Problem requirements >> The whole listing is to be given again without alteration, except that its pictures are dropped.

-------------------------

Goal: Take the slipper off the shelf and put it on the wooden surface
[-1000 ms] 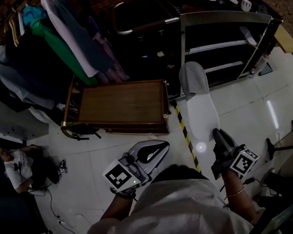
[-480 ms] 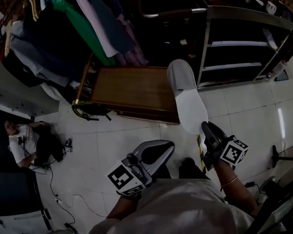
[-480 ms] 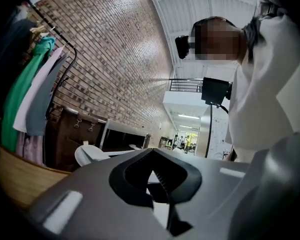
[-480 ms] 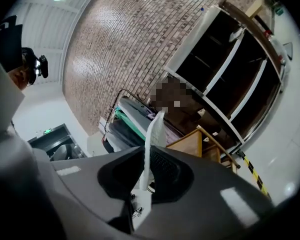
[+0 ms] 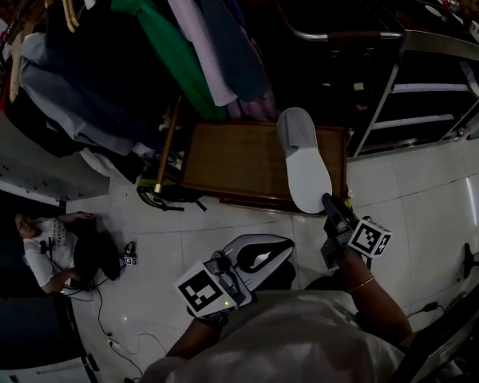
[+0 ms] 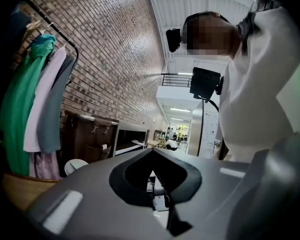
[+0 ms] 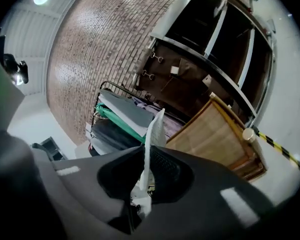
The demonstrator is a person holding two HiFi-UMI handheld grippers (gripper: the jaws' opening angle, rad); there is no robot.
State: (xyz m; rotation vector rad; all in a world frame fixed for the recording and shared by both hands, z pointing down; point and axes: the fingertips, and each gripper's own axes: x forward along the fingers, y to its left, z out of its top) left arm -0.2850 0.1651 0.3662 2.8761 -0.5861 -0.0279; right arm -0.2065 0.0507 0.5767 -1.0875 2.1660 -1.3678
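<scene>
As seen from the head view, two grippers were counted, one slipper, one wooden surface, one metal shelf; the white slipper (image 5: 302, 159) hung over the right end of the wooden surface (image 5: 238, 159), its near end caught in the right gripper (image 5: 329, 203); whether it touched the wood could not be told; the right forearm reached forward, the gripper pointing away from the body; the left gripper (image 5: 276, 250) sat low, close to the torso, angled to the right; the shelf (image 5: 431, 86) stood to the right of the wood, a rail of hung clothes (image 5: 152, 46) to its left; one person (image 5: 48, 250) sat on the floor, far left.

Left gripper view: jaws pressed together at the tips, nothing between them.

Right gripper view: jaws pinching the slipper, which rose edge-on from them; wood and shelf beyond.
</scene>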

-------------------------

Completed task >>
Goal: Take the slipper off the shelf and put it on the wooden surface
[-1000 ms] 
[-480 ms] 
[-480 ms] 
[-480 ms] 
[+0 ms] 
[+0 ms] 
[+0 ms] 
The demonstrator is a person holding two HiFi-UMI handheld grippers (gripper: the jaws' opening angle, rad); there is no robot.
State: (xyz m; rotation vector rad; all in a world frame fixed for the recording and shared by both hands, z pointing down; point and axes: the fingertips, and each gripper's own axes: x forward along the fingers, y to its left, z out of its top) left arm -0.2850 0.1651 0.3662 2.8761 -0.5861 -0.0279; right arm -0.2065 0.0507 0.5767 -1.0875 2.1660 -1.3678
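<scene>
As seen from the head view, two grippers were counted, one slipper, one wooden surface, one metal shelf; the white slipper (image 5: 302, 159) hung over the right end of the wooden surface (image 5: 238, 159), its near end caught in the right gripper (image 5: 329, 203); whether it touched the wood could not be told; the right forearm reached forward, the gripper pointing away from the body; the left gripper (image 5: 276, 250) sat low, close to the torso, angled to the right; the shelf (image 5: 431, 86) stood to the right of the wood, a rail of hung clothes (image 5: 152, 46) to its left; one person (image 5: 48, 250) sat on the floor, far left.

Left gripper view: jaws pressed together at the tips, nothing between them.

Right gripper view: jaws pinching the slipper, which rose edge-on from them; wood and shelf beyond.
</scene>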

Nothing else belongs to the answer.